About this exercise
Using the word "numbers" as the filter, copy each matching line from the records.

··· Input records

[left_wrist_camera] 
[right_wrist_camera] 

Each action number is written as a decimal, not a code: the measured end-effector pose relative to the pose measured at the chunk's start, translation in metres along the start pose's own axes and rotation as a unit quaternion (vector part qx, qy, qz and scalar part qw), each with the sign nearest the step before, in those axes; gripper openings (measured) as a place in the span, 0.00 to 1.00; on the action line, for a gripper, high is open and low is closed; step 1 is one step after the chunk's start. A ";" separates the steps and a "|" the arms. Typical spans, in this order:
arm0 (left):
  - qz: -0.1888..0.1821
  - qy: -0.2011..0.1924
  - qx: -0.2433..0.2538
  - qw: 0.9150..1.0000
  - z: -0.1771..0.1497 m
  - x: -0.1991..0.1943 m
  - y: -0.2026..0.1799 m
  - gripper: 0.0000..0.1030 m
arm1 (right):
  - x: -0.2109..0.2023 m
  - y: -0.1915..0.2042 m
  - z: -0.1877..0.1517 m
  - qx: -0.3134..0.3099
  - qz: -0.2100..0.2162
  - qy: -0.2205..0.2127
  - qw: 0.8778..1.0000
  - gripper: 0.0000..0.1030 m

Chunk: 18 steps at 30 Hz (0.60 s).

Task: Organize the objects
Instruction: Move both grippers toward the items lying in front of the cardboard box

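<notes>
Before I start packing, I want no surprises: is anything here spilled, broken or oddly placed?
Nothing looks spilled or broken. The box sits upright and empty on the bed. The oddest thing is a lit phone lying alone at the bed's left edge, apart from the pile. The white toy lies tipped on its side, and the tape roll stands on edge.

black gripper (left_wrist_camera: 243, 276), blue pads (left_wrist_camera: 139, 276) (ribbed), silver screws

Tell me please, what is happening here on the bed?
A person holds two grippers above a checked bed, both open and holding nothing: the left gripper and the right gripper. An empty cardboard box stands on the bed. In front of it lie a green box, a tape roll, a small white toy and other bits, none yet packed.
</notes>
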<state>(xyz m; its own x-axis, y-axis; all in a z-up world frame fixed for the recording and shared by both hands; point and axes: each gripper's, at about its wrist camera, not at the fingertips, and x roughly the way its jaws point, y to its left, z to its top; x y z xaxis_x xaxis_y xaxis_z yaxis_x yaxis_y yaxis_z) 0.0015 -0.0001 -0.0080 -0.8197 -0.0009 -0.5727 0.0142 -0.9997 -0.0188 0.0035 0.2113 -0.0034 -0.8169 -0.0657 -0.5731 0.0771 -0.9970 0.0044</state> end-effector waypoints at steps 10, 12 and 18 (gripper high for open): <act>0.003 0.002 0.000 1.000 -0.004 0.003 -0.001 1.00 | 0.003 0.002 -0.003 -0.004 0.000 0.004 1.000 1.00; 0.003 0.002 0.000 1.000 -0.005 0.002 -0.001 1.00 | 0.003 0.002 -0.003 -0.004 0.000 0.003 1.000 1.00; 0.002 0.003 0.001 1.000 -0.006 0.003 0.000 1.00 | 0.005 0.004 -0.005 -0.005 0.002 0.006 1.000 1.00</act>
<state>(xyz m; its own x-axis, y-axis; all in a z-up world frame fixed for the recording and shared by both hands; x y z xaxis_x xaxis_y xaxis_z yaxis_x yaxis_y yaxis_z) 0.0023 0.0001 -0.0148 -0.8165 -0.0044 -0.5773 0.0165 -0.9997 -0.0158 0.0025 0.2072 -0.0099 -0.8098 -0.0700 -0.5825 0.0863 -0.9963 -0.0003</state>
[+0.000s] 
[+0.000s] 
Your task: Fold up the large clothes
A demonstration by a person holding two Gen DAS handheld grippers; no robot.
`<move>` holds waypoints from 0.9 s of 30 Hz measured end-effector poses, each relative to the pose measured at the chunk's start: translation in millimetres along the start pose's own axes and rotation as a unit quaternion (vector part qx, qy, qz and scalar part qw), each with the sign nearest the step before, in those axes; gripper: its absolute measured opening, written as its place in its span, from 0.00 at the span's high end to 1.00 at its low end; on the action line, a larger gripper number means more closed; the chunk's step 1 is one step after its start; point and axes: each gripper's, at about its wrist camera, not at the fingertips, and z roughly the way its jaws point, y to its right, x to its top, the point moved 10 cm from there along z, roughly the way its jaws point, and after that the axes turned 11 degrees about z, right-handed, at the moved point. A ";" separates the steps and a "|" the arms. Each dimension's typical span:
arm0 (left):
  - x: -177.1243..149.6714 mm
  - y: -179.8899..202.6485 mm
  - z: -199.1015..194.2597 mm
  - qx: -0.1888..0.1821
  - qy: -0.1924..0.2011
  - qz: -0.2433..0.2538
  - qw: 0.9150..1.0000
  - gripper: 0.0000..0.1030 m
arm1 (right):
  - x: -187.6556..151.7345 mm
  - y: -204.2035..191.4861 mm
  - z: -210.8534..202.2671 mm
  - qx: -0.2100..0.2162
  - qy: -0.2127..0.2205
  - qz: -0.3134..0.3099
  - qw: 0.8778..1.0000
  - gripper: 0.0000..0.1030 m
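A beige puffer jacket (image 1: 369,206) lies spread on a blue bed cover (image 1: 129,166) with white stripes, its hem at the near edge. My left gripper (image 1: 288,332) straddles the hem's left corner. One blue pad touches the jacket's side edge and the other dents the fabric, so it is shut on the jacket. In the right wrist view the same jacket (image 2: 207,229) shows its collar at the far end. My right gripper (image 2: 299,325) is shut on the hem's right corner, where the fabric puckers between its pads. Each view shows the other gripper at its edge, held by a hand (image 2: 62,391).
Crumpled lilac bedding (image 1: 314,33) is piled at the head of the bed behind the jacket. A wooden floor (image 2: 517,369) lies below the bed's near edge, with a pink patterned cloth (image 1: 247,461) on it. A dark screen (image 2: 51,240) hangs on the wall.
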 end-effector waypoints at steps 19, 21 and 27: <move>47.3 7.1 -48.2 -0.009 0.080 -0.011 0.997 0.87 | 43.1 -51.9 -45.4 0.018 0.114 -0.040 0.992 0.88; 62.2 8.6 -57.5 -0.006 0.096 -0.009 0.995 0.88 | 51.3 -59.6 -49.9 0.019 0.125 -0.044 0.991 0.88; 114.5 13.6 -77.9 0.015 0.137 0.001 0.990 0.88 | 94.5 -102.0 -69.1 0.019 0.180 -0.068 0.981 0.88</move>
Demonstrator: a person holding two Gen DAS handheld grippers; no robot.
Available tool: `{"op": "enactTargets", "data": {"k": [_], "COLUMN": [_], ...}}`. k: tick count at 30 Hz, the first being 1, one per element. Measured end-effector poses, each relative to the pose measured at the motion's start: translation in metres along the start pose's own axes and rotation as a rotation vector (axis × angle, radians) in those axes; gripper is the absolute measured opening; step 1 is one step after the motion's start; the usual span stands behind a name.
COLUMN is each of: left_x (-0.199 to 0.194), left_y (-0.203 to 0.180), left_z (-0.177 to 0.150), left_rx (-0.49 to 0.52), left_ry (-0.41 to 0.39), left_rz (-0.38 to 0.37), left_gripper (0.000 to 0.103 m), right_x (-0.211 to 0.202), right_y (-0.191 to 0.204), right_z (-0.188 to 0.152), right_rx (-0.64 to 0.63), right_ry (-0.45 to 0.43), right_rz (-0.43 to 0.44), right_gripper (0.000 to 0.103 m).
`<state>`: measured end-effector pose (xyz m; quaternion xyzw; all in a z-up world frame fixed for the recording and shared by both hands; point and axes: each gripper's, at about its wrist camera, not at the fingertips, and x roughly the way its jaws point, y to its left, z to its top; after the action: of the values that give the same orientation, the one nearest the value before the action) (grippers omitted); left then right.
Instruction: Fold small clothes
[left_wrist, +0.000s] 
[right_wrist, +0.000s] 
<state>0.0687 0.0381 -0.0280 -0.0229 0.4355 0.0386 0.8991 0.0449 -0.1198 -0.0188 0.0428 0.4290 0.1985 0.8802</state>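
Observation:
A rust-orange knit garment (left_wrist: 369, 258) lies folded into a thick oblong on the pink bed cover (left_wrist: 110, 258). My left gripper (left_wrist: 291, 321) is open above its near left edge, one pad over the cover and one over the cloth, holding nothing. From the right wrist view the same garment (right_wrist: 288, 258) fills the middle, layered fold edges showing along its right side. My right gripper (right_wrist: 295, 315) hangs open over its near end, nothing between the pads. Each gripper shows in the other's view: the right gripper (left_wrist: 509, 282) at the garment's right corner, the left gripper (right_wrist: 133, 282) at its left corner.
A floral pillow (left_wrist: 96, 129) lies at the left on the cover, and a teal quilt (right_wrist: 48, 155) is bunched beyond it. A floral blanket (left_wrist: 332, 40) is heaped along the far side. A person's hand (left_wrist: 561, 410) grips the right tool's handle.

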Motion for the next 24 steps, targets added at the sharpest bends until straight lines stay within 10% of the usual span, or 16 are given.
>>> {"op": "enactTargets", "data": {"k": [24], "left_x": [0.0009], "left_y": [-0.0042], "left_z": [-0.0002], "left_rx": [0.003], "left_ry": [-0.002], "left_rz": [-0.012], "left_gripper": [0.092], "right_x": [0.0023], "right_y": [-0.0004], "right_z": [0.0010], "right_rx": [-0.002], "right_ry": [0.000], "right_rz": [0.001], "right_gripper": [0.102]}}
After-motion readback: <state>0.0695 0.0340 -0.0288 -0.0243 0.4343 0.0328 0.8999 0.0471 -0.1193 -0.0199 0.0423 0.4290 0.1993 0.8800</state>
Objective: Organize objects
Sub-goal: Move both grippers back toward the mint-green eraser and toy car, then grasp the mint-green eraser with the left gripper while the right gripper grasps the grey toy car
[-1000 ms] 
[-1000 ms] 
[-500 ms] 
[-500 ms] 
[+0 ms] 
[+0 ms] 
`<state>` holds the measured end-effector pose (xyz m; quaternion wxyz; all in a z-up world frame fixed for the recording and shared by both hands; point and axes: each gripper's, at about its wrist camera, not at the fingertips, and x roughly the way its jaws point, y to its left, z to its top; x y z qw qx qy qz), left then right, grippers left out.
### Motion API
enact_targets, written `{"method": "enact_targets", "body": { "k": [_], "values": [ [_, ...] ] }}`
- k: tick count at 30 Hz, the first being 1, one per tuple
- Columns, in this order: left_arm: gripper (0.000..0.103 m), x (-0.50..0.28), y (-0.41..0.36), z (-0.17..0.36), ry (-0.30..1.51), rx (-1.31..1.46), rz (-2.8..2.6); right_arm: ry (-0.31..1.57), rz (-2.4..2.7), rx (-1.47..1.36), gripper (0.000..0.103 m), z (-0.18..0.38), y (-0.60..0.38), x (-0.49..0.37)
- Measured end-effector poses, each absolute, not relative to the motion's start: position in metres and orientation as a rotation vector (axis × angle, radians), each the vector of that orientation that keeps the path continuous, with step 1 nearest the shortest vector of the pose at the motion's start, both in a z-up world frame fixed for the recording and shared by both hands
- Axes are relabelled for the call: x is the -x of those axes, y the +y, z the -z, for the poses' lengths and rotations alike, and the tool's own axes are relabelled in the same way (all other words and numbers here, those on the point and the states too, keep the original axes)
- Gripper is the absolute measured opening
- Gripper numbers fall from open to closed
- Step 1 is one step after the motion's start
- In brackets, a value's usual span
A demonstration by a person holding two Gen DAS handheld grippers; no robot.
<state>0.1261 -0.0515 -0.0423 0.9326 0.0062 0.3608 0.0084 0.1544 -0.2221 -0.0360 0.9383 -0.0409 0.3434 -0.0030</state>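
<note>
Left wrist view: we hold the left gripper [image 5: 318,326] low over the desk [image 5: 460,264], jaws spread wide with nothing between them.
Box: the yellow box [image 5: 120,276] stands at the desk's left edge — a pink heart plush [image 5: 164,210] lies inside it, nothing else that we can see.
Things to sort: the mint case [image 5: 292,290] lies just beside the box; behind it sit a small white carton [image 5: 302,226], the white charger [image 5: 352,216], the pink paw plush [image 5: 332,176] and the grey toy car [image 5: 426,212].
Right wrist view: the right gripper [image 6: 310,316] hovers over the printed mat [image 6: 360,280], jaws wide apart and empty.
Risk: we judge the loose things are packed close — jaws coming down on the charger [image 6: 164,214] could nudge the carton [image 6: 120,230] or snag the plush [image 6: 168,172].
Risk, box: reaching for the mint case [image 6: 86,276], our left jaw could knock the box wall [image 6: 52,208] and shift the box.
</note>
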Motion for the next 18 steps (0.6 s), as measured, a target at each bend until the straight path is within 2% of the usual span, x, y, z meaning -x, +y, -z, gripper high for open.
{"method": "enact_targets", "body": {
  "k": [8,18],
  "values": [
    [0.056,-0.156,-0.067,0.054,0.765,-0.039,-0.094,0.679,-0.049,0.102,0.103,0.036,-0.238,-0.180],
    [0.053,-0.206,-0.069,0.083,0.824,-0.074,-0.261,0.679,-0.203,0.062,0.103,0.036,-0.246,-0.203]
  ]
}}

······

Answer area
- Axes are relabelled for the call: x is the -x of those axes, y the +y, z the -z, for the poses' lengths and rotations alike, and the tool's own axes are relabelled in the same way (all other words and numbers here, those on the point and the states too, keep the original axes)
- Gripper numbers fall from open to closed

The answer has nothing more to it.